Where Are We Safe?
The murder of Botham Shem Jean in Dallas has once more caused Black people in America to grapple with this question.

By Brent Johnson
On the evening of Friday, September 7, I sat down next to my husband on our couch and opened Twitter on my phone — a familiar, end of the week routine after a long work week. What had been a simple hope of mindlessly scrolling through my feed to catch up on news, or laugh at a funny gif, quickly gave way to an all too familiar feeling for many young Black men just like me.
Numerous posts confronted me with details about a shooting in Dallas, Texas — the city where I was born and raised.
I continued scrolling. “White police officer.” I continued scrolling. “Unarmed Black man.” I continued scrolling. “Shot dead in his own apartment.”
At that moment, the scrolling stopped.
Before digging any deeper into what I knew would be a tragic story, I compulsively felt the need to center and prepare myself for the reality that I may know the young man who was killed. While I would have known by then if he were a family member, the fact that this had, again, happened in Dallas gave me worry.
It turns out that I did not know Botham Shem Jean, but I feel as though I did.
Botham graduated from the same undergraduate institution — Harding University in Arkansas — as my older brother. Botham attended Dallas West Church of Christ, a church whose minister and family were my neighbors for years. Botham led songs during church service on Sundays, just as I had when growing up in the same Dallas neighborhoods. I imagine the touch points and similarities don’t end there. Botham could have been a friend, cousin, brother.
Botham could have been me.
Instead, he now occupies a place on a long list that is filled with the names of unarmed Black boys and men who were killed by police officers.
The reality is that police involved shootings of unarmed Black boys and men have sadly become what feels like a new normal. And while this case is slightly different because the officer had just gotten off of her shift, and was not “on duty,” the fact remains that I, my husband, my brother, and a generation of young Black men like us, have had to learn how to cope with the trauma — yes, it is trauma — produced by these killings, these images, and the exonerations.

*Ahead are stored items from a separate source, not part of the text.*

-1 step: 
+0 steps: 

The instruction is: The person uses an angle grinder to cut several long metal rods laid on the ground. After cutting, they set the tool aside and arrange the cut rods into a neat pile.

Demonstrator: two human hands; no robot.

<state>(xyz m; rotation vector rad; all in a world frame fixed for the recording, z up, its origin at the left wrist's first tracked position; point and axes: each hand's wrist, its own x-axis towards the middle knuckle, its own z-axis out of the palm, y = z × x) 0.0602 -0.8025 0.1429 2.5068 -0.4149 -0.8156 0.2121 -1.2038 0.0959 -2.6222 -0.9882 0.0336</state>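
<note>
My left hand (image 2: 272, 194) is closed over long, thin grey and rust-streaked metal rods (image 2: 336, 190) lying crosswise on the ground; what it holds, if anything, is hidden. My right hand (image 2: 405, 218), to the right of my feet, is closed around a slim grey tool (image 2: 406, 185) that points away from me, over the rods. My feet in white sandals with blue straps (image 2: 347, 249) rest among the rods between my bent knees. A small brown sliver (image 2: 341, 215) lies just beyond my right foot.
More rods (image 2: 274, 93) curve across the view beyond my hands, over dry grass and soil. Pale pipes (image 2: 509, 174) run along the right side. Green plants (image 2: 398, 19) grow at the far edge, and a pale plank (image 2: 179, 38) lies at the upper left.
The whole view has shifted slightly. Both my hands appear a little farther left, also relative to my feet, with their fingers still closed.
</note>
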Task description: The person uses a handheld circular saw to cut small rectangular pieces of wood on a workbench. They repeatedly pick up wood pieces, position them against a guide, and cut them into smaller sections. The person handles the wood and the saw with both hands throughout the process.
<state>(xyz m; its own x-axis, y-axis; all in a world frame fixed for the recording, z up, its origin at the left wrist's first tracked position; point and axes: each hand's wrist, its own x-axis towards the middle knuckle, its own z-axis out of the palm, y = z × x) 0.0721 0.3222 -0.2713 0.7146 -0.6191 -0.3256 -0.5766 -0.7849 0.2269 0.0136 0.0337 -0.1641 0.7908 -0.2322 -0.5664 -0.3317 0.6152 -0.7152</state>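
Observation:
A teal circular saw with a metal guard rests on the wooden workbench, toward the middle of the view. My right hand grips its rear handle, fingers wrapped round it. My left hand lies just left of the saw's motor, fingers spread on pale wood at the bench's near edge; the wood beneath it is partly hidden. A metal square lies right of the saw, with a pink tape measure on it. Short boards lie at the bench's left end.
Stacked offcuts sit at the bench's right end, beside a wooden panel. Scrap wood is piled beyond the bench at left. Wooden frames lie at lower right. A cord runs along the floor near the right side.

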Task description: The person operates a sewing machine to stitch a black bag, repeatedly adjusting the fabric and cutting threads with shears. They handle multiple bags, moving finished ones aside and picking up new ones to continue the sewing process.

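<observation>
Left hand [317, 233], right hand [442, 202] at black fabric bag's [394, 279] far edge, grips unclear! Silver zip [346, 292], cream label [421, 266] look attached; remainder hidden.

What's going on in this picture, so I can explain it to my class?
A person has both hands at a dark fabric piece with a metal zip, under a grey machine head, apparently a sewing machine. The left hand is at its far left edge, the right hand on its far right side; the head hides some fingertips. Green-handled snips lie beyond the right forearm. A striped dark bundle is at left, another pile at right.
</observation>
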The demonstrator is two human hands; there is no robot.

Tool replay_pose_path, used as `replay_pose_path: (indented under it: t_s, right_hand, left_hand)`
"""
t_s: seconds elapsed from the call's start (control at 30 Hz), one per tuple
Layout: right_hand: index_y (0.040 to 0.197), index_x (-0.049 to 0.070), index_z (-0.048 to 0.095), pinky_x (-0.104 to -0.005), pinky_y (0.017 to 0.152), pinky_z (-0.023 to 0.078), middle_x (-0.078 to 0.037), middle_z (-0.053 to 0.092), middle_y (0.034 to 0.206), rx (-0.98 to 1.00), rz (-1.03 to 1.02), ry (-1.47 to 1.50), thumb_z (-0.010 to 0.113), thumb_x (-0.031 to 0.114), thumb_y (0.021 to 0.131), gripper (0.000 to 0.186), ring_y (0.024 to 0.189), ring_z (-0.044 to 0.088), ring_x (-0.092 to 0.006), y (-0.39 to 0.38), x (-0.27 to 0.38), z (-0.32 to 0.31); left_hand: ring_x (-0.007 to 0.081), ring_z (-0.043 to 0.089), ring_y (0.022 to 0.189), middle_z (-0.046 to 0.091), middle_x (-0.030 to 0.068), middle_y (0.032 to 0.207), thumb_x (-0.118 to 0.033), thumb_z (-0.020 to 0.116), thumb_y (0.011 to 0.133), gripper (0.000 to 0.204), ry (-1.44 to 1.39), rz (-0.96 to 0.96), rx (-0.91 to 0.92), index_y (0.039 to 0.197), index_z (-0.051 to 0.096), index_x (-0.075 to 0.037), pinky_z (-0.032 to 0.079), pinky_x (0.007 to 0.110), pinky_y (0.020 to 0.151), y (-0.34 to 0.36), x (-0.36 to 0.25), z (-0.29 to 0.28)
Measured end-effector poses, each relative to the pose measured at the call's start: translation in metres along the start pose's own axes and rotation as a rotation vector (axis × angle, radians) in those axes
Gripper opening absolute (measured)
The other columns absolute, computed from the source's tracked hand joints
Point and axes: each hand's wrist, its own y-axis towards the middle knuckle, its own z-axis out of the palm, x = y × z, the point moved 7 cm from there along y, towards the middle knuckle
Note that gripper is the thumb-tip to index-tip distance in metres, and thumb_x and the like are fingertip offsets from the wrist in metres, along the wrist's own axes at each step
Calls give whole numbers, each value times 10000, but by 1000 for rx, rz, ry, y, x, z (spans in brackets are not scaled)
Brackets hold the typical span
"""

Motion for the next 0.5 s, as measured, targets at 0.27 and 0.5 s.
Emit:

Though it has been a week since Botham’s tragic death, many questions remain that simultaneously don’t make any sense and remain unanswered. Yet for me, these questions seem at worst irrelevant and at best small compared to one, simple, universal fact. Twenty-six-year-old Botham Shen Jean was in his home. Minding his business. Unarmed. Living. Existing. But he is no longer alive — taken too soon from his family, friends, and community by a White police officer’s bullet. Just as Michael Brown was. And Tamir Rice. And Walter Scott. And Stephon Clark. And Jordan Edwards. And Laquan McDonald. The list does not end there.
I have cried many tears, and my emotions have ranged from sadness to anger to frustration, and back to sadness again, because of Botham’s death. I have also asked myself many questions, always coming back to one: How can I come to terms with the concept of safe space if, as this case has proven, you cannot even be safe in your own home?
I am still grappling with that question. Because the questions related to the killings of unarmed Black boys and men should not be questions that I have to answer. And young Black men should not have to deal, or be comfortable with, coping with such intense levels of trauma. The burdens of being Black in America are enough.
What brings me a small amount of solace is that I go to work every day at The Leadership Conference on Civil and Human Rights — an organization committed to fighting for a wide array of civil and human rights issues, including policing reform.
It is my hope and prayer that I can honor Botham by playing a role in ensuring that there is accountability in our justice system, for that is when we will see an America as good as its ideals.
Brent Johnson is the manager of executive operations at The Leadership Conference on Civil and Human Rights.